Reproduce, from the lines below, exactly the stretch that begins at the line containing "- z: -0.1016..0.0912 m" and ends at the line containing "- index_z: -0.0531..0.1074", both included.

> _DATASET EXTRACT_:
******************************
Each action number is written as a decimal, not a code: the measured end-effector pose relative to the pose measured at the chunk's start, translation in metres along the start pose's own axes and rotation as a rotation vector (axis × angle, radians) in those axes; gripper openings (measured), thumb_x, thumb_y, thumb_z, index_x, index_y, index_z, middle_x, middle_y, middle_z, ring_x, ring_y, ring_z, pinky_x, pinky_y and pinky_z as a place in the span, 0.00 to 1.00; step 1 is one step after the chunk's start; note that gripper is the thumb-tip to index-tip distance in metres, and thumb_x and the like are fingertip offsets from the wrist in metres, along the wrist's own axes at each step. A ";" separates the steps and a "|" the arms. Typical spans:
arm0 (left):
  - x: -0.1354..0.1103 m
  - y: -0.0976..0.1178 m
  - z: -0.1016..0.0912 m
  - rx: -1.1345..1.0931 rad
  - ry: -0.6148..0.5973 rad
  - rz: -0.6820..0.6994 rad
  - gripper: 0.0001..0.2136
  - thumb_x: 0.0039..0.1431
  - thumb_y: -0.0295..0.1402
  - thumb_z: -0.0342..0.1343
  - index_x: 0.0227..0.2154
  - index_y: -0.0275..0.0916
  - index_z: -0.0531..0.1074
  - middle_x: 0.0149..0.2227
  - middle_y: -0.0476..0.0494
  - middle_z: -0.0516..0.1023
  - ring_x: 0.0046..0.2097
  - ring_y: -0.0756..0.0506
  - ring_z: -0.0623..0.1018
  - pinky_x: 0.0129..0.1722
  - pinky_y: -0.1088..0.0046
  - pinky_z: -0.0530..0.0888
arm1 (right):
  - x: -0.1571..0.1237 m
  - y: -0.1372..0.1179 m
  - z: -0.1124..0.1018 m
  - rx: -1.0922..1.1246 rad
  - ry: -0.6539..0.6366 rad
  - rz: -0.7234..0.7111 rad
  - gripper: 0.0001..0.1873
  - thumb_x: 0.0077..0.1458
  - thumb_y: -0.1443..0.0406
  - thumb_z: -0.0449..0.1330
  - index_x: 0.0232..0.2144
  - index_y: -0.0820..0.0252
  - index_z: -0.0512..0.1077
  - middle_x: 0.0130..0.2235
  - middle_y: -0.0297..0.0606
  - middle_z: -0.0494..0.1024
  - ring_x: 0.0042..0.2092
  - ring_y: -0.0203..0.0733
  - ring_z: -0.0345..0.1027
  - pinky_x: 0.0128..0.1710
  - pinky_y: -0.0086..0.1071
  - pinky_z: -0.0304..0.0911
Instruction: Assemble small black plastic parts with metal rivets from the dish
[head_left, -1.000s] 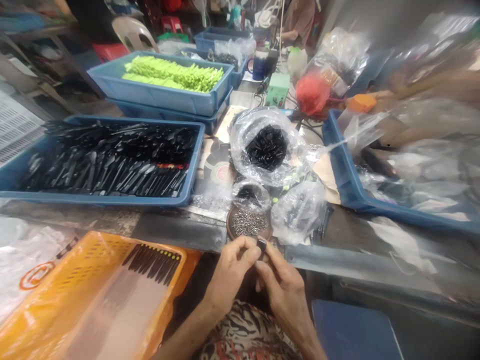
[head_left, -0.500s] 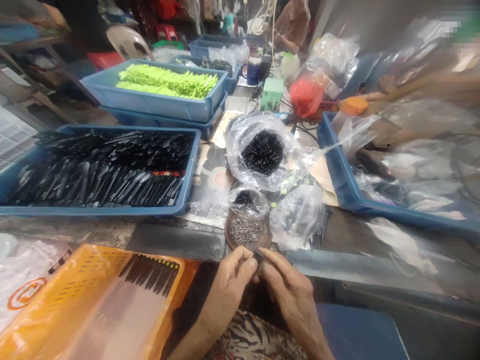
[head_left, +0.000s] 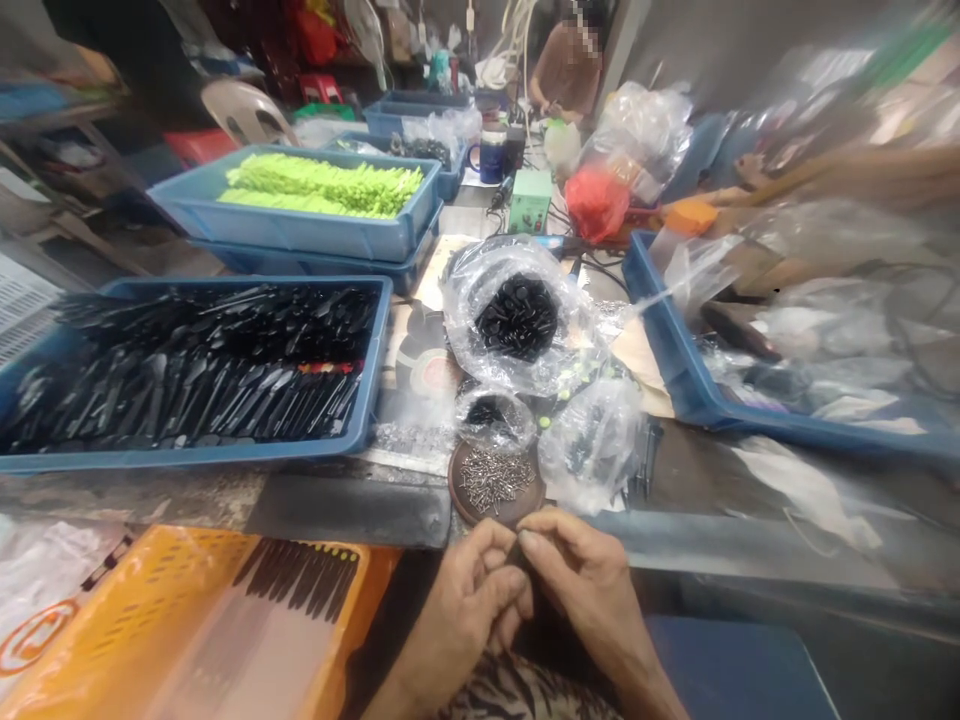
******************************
> _TASK RESULT_:
  - z: -0.1016..0.0912 m
  - rx: -1.1345..1.0931 rad
  - ry: -0.6148..0.5973 rad
  - rz: -0.6820..0.6994 rad
  - gripper: 0.0001..0.2136
  - thumb_x: 0.0039..0.1431
  - thumb_y: -0.0295..0.1402
  - thumb_z: -0.0342..0.1343
  - index_x: 0.0227..0.2154
  - index_y: -0.0275..0.0916
  - index_z: -0.0531..0.1074

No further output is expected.